Hugo Motta alega que projeto visa pacificar as relações entre os blocos políticos. Foto: Divulgação

O presidente da Câmara, Hugo Motta (Republicanos-PB), disse nesta sexta-feira (17) que trabalha pela derrubada do veto do presidente Luiz Inácio Lula da Silva ao projeto que trata da dosimetria das penas aplicadas aos envolvidos nos atos de 8 de janeiro. A proposta, aprovada pelo Congresso, é vista por Motta como uma tentativa de “distensionar” a relação entre os Poderes — sobretudo entre o Legislativo e o Supremo Tribunal Federal. A ideia é abrir caminho para a revisão de punições consideradas excessivas.

Na leitura do parlamentar, há um sentimento difuso na sociedade de que, embora os ataques às sedes dos Três Poderes tenham sido graves, algumas penas acabaram sendo aplicadas de forma “exagerada”, mesmo dentro da lei. Ele faz questão de frisar: não se trata de anistia, mas de ajuste no Código Penal para permitir que o próprio STF reavalie as condenações, a partir de provocação das defesas.

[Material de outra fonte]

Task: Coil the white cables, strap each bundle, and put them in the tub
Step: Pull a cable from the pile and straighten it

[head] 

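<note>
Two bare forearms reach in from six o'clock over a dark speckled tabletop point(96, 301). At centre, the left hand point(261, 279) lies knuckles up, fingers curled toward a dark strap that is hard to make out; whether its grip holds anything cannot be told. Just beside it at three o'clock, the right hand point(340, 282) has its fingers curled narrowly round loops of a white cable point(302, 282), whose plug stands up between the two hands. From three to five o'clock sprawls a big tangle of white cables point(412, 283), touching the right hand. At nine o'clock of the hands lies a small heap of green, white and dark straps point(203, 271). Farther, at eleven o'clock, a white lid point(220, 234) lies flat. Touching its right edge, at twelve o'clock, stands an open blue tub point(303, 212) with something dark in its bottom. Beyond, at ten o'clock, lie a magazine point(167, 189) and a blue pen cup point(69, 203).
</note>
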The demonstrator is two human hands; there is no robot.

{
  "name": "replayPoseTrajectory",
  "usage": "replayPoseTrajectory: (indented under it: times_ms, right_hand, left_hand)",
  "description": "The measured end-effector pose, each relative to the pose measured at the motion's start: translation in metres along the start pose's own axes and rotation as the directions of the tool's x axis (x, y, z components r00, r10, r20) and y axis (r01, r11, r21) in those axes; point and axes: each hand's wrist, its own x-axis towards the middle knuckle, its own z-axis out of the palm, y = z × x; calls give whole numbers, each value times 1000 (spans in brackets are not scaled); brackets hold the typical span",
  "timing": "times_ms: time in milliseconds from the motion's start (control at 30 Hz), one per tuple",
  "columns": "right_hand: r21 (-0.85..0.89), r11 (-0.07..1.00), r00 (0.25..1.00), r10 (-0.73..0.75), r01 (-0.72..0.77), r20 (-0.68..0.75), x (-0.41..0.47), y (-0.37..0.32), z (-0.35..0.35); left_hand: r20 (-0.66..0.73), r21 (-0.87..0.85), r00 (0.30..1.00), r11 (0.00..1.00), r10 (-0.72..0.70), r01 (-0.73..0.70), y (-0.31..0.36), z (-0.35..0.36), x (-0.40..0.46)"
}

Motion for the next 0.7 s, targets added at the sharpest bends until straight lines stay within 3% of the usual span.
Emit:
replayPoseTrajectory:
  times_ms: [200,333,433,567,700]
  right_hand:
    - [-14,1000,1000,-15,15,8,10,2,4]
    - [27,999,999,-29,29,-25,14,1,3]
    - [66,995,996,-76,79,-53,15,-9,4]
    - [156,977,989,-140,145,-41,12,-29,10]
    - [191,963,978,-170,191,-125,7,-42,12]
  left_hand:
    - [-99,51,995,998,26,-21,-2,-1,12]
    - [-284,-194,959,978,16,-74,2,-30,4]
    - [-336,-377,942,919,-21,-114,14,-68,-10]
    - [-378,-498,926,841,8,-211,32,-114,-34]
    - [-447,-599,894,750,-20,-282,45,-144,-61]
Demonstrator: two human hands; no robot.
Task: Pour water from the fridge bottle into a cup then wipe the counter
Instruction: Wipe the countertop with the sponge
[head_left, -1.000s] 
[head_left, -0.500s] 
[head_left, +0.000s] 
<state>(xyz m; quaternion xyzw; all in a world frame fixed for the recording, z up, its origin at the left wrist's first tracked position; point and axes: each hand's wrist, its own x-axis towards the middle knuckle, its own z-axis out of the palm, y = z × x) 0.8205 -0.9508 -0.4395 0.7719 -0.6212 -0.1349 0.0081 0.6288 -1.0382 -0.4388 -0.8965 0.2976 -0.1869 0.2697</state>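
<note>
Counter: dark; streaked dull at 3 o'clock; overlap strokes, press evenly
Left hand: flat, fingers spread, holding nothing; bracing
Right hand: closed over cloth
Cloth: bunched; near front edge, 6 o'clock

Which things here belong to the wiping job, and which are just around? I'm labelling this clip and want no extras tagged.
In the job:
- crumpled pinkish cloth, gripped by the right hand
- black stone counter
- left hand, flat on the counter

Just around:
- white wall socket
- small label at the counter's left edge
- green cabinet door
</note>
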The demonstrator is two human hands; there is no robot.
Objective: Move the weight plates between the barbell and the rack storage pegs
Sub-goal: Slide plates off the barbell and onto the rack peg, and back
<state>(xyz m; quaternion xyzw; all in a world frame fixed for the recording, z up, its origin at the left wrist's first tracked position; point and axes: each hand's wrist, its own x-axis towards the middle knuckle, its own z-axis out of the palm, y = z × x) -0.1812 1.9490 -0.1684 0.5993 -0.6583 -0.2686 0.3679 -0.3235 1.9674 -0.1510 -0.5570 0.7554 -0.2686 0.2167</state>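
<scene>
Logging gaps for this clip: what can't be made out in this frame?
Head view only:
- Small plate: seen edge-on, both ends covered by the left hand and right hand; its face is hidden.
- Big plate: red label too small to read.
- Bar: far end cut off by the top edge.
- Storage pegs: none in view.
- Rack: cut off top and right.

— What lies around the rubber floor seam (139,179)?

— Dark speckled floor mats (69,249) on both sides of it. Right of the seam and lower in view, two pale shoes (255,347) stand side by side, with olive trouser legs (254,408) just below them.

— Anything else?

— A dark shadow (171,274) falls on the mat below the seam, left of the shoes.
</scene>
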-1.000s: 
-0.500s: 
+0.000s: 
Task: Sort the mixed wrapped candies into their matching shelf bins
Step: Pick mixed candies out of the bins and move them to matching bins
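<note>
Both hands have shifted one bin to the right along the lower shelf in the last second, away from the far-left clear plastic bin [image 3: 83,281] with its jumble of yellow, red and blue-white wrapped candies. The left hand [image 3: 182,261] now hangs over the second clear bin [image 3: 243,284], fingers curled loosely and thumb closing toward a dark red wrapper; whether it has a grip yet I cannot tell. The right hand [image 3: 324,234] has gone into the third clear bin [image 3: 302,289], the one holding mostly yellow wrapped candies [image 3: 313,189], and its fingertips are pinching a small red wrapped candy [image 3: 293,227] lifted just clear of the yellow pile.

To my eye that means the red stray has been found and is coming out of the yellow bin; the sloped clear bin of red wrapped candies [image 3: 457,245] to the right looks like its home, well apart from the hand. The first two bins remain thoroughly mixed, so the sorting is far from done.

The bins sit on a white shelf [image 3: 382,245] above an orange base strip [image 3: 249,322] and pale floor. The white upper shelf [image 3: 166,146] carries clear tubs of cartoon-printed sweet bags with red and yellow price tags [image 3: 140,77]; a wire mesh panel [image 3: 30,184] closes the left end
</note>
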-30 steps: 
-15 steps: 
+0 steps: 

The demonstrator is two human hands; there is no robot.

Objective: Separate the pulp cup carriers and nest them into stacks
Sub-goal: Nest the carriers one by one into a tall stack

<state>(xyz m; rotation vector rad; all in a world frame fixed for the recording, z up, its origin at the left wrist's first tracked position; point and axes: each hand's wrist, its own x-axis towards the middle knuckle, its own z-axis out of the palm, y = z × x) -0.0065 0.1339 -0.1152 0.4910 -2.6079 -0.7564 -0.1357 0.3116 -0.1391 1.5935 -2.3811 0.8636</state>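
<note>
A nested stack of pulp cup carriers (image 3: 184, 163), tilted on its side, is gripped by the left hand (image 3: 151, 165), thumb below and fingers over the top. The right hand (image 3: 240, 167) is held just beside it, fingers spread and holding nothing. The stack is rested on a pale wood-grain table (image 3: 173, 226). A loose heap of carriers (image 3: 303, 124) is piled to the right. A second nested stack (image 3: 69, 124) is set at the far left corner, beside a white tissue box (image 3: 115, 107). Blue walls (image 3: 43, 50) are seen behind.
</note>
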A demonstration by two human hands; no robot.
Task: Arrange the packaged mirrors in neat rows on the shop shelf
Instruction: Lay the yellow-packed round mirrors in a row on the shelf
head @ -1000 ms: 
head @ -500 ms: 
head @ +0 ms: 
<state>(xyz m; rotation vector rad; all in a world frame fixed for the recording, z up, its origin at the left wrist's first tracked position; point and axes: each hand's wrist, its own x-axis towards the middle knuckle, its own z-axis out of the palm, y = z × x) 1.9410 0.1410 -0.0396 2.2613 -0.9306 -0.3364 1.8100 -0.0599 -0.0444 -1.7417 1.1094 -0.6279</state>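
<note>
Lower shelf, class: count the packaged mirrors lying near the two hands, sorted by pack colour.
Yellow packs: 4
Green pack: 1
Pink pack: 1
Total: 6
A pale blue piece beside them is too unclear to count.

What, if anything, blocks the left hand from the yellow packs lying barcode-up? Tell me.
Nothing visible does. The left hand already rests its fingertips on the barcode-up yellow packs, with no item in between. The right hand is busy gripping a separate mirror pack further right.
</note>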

“Nós concordamos com a mudança no nosso Código Penal para possibilitar que o próprio STF possa fazer a revisão das penas. Na minha avaliação, nós poderíamos já ter resolvido esse problema se não fosse o veto do presidente da República, que será agora analisado pelo Congresso. Eu espero que esse veto venha a ser derrubado”, disse, em entrevista à Globonews.

A declaração vem na esteira da decisão do presidente do Senado, Davi Alcolumbre (União-AP), que marcou para o próximo dia 30 de abril a análise do veto presidencial. O texto, além de reduzir penas, pode abrir margem para beneficiar também o ex-presidente Jair Bolsonaro (PL).

O projeto altera regras da dosimetria, especialmente no cálculo das penas. Entre os pontos aprovados, está a vedação à soma de condenações por crimes de mesma natureza — como tentativa de abolição do Estado Democrático de Direito e golpe de Estado —, prevendo a aplicação apenas da pena mais grave.

Outro trecho flexibiliza a progressão de regime, permitindo que condenados avancem após o cumprimento de cerca de 16,6% da pena, desde que apresentem bom comportamento.

Motta também sustentou que o texto foi construído de forma ampla, com participação de parlamentares, juristas, técnicos e integrantes do Judiciário, como uma saída institucional para o impasse. “Foi a construção possível para que as instituições, dentro do respeito à independência, pudessem resolver esse problema sem criar uma nova crise”, afirmou.